-9999

Floor Speech

Date: Nov. 29, 2023
Location: Washington, DC

BREAK IN TRANSCRIPT

Mr. MARKEY. Madam President, across the country, parents and caregivers are bending over backward to try to get their children in early education. They are paying tens of thousands of dollars out of pocket, relying on family, friends, and neighbors, or are simply giving up work or their own educations because they can't find a childcare program with an opening. At the same time, overworked and underpaid providers are struggling to prop up childcare programs, burning themselves out, and leaving empty, shuttered classrooms behind them.

The system is broken, and if we leave it broken, we are failing multiple generations of people who are relying upon us to fix it--to fix the broken system.

As Marian Wright Edelman said, investing in children is not a national luxury or a national choice; it is a national necessity--a national necessity for our future.

If we want the 21st century to be better than the 20th century, we don't have a choice--it is a necessity.

When the pandemic began, Congress stepped up and provided the largest ever onetime investment in the childcare sector through the American Rescue Plan, and it worked. In Massachusetts, childcare providers received higher pay; programs stayed safe and open in more places and for more hours through the day. We kept classrooms open and prevented families from trying to decide how to continue working and finding a safe place for their children to learn, to grow, and to thrive.

But the pandemic-era money is drying up, and those cracks that ruptured in 2020 were from years of underinvestment long before we had ever heard of COVID-19. If we fail to maintain this investment--if we fail 3.2 million children who would lose their care and the 232,000 childcare workers who would lose their jobs--then it would be a tragedy for our country. It would ultimately be an economic catastrophe for our country that we did not invest in those children in the same way that we were invested in by preceding generations.

One of the reasons that they called an earlier generation the ``greatest generation,'' they weren't as wealthy as us, but they were wiser than us. They knew that every child had to be invested in. And that is why we are the country that we are today.

The challenge for this generation is, are we as wise as preceding generations? Do we understand that it is only out of selfishness that we would not make the same decision that those earlier generations made in children to whom they were not related either, who did not come from the same ethnic group as they did either, but they did it because it would help our country?

I am so proud that Massachusetts is a leader in childcare. State- level investments have saved almost 1,000 programs and 18,000 seats across the State from closure. But we can't expect States to keep plugging the holes of a failing system. We can't keep letting early educators and childcare providers bear the weight of underinvestment. We can't let generations of families fall behind because of a broken system. And we cannot let our childcare system--and all of the children, all of the families, all of the workers and providers in it-- fall off a cliff because there isn't enough funding for the children in our country to get the care that they need.

We need to give States the financial freedom to invest, to improve quality, to reduce costs, and to expand access. We need to guarantee children and families have high-quality childcare. We need a national, permanent solution to the childcare crisis.

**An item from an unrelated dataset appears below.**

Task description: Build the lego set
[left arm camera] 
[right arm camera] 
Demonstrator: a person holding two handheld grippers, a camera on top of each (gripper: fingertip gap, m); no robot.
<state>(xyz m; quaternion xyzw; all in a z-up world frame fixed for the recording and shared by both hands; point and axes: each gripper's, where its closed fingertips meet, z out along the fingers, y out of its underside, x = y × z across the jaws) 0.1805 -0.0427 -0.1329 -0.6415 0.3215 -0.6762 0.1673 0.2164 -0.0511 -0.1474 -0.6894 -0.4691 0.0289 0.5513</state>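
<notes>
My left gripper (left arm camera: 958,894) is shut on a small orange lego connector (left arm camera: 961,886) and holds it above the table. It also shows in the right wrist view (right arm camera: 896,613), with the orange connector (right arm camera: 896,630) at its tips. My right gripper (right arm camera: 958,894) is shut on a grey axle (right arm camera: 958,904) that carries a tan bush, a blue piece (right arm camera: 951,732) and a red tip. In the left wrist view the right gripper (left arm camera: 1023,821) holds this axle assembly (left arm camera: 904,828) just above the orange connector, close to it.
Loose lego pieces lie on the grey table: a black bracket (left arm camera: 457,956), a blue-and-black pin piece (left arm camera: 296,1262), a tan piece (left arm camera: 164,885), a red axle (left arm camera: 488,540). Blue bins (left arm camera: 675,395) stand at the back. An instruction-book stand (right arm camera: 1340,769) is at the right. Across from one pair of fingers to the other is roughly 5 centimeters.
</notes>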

If we want kids to thrive when they start school, if we want families to move out of poverty, we need to fund stabilization, support children and families, and build a childcare system that works.

So I thank Senator Murray for her great historic leadership on this issue, for fighting for all of those children in our country to make sure they get the help that they deserve, because they are the ones who are going to make America better in the 21st century.

Young people are only 20 percent of our population, but they are 100 percent of our future. That is all Senator Murray is talking about. Let us invest in them in the same way that we were invested in by previous generations.